A 71ª Assembleia Geral abre na terça-feira, dia 20 de Setembro. Por trás dos discursos, por vezes excessivamente formais, corre sempre um conjunto de questões prioritárias, preocupações e expectativas, caras a cada Estado membro, a que é preciso estar atento e que há que saber ouvir, articular e contextualizar.

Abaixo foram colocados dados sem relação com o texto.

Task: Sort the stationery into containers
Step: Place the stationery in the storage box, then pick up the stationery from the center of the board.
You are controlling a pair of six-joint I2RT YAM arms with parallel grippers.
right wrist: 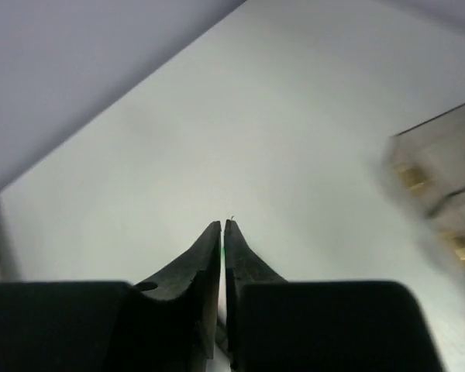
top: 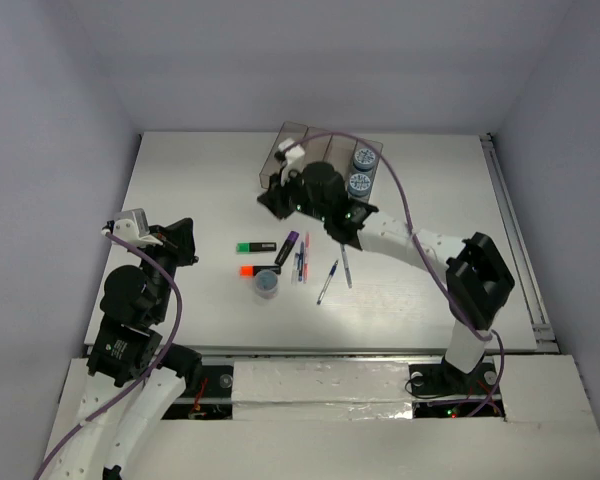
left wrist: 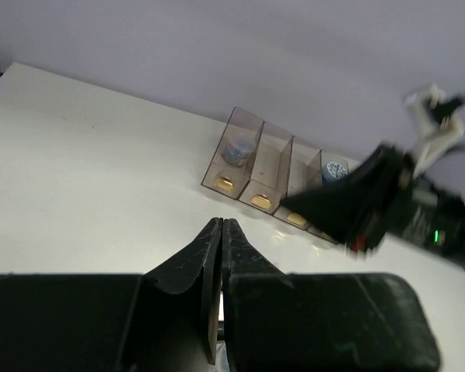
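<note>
The containers (top: 298,135) are a row of smoky translucent bins at the back centre, partly covered by my right arm. Two blue-grey tape rolls (top: 362,171) lie in the right bin. On the table lie a green highlighter (top: 255,246), an orange highlighter (top: 249,270), a purple highlighter (top: 287,247), another tape roll (top: 267,283), and thin blue and pink pens (top: 302,258). My right gripper (top: 270,200) is shut, beside the bins' left end. My left gripper (top: 185,240) is shut and empty at the left. The left wrist view shows the bins (left wrist: 275,159) with a roll (left wrist: 238,149).
Two more blue pens (top: 336,275) lie right of the pile. The right arm (left wrist: 372,201) blocks the bins' right end in the left wrist view. In the right wrist view (right wrist: 222,225) the bins (right wrist: 438,182) are blurred at the right edge. Walls enclose the table.
</note>
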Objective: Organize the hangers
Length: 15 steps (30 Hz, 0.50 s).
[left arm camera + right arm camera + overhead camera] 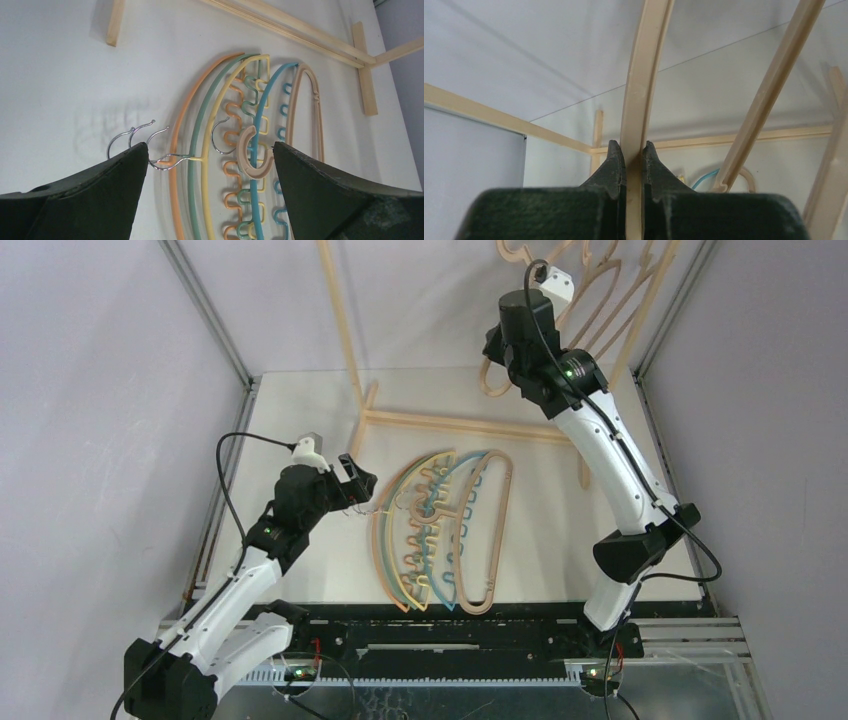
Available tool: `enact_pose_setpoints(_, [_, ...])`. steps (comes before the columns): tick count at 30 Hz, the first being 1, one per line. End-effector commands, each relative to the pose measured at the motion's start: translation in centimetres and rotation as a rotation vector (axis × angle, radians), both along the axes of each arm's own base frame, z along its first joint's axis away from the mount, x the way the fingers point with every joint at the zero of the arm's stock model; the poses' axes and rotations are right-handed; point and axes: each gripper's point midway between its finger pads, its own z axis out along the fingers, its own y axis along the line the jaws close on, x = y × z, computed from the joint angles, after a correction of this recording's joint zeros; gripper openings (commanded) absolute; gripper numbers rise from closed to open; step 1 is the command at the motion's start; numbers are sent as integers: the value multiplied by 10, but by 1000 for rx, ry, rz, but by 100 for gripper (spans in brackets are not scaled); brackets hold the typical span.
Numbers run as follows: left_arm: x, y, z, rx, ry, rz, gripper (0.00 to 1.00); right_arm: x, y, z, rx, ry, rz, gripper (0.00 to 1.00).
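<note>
Two hands: right hand [634, 150] pinches one wooden hanger [644, 75] edgewise; left hand [210, 146] gapes above piled hangers [256, 120].

Open table [300, 410] left of the hangers [440, 525]; rack rails [460, 426] across the far side

White tabletop [300, 420]: a flat heap of thin arched hangers [425, 540] in orange, green, yellow and teal lies mid-table, with a pale wooden loop-shaped hanger [503, 520] along its right side and metal hooks [374, 508] pointing left. Left gripper [362, 490] sits low over the table, just beside those hooks. Right gripper [497, 358] sits high at the rear by the tall pale wooden A-frame rack [347, 330], against a second pale wooden hanger [489, 383]; its jaws are hidden from this angle.
</note>
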Motion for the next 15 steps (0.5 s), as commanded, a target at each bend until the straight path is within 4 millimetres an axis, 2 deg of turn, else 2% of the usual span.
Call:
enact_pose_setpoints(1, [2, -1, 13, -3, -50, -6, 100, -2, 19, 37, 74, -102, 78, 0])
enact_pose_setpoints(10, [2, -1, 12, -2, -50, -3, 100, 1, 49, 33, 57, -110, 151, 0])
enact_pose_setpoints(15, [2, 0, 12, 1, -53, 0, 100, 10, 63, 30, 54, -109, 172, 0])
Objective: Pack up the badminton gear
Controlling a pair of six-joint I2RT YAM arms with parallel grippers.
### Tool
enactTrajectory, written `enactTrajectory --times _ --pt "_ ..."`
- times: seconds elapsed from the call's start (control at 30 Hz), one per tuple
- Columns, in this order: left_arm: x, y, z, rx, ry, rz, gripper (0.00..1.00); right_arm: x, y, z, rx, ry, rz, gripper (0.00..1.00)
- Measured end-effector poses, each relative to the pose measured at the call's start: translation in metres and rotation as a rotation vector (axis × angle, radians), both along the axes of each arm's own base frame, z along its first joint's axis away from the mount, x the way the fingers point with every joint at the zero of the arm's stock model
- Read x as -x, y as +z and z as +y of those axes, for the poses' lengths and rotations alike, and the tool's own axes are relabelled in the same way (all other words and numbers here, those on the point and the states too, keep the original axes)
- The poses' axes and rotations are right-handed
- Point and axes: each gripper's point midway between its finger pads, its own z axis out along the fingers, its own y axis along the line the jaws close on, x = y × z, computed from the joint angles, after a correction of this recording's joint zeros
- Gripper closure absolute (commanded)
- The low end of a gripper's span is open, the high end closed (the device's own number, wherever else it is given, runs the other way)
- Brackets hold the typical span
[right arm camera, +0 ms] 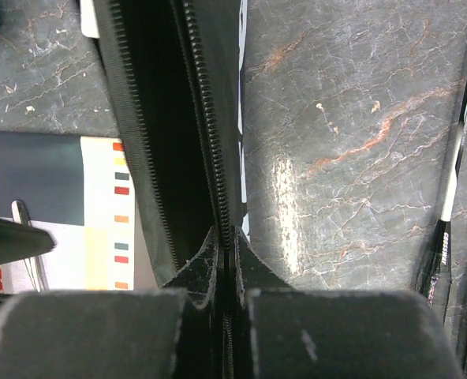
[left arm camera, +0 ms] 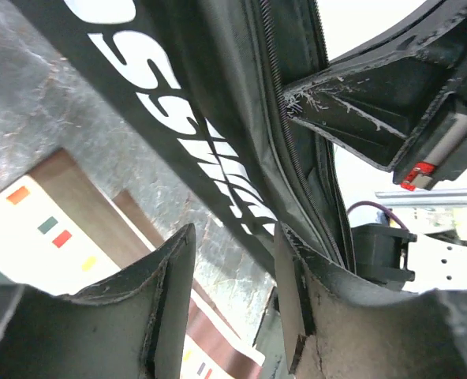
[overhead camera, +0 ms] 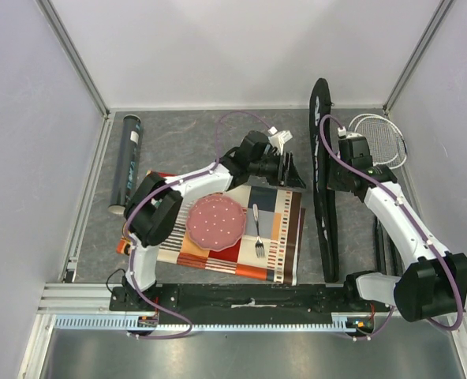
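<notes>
The mottled grey table (overhead camera: 186, 134) carries the long black bag (overhead camera: 328, 229), running front to back right of centre, its toothed zip edge clamped between the right gripper's (right arm camera: 226, 246) fingers. A patchwork mat (overhead camera: 282, 237) crowds the bag's left side, where the left gripper (overhead camera: 294, 170) hangs with fingers apart. The thin-framed rackets (overhead camera: 381, 138) lie to its right and the dark round tube (overhead camera: 128, 162) far left. A pink dotted plate (overhead camera: 216, 219) and a fork (overhead camera: 258, 233) sit on the mat.

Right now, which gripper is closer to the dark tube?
Left. The left gripper sits mid-table, open beside the racket bag; the right gripper is farther from the tube, clamped on the bag's zipper edge.
</notes>
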Motion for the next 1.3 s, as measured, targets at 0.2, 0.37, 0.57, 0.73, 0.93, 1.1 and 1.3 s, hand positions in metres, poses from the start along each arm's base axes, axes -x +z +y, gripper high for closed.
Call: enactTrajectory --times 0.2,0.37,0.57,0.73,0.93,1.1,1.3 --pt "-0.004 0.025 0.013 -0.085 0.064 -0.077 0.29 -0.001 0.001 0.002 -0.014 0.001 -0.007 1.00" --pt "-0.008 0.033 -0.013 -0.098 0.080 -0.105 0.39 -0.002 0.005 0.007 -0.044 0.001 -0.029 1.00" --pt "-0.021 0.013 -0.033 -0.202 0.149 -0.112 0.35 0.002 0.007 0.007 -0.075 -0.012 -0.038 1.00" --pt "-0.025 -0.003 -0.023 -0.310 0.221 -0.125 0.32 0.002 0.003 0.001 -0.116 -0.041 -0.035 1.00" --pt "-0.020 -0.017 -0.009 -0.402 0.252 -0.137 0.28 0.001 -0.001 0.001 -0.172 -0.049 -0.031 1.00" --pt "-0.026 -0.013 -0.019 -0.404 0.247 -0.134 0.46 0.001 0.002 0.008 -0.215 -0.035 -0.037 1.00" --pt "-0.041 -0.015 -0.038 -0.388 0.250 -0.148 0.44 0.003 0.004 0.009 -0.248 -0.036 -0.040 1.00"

Temo que não haja muitas razões para estar optimista quanto ao futuro da nossa vida colectiva, mas tenho, isso sim, a certeza absoluta de que só com mais e melhor multilateralismo poderemos evitar o pior. Tenho também por certo que países como o nosso podem contribuir - e muito - para reforçar pontes e desenhar os consensos necessários para tornar o mundo um lugar melhor para todos. É animado por este espírito que me sinto particularmente orgulhoso e honrado por poder fazer parte da delegação portuguesa.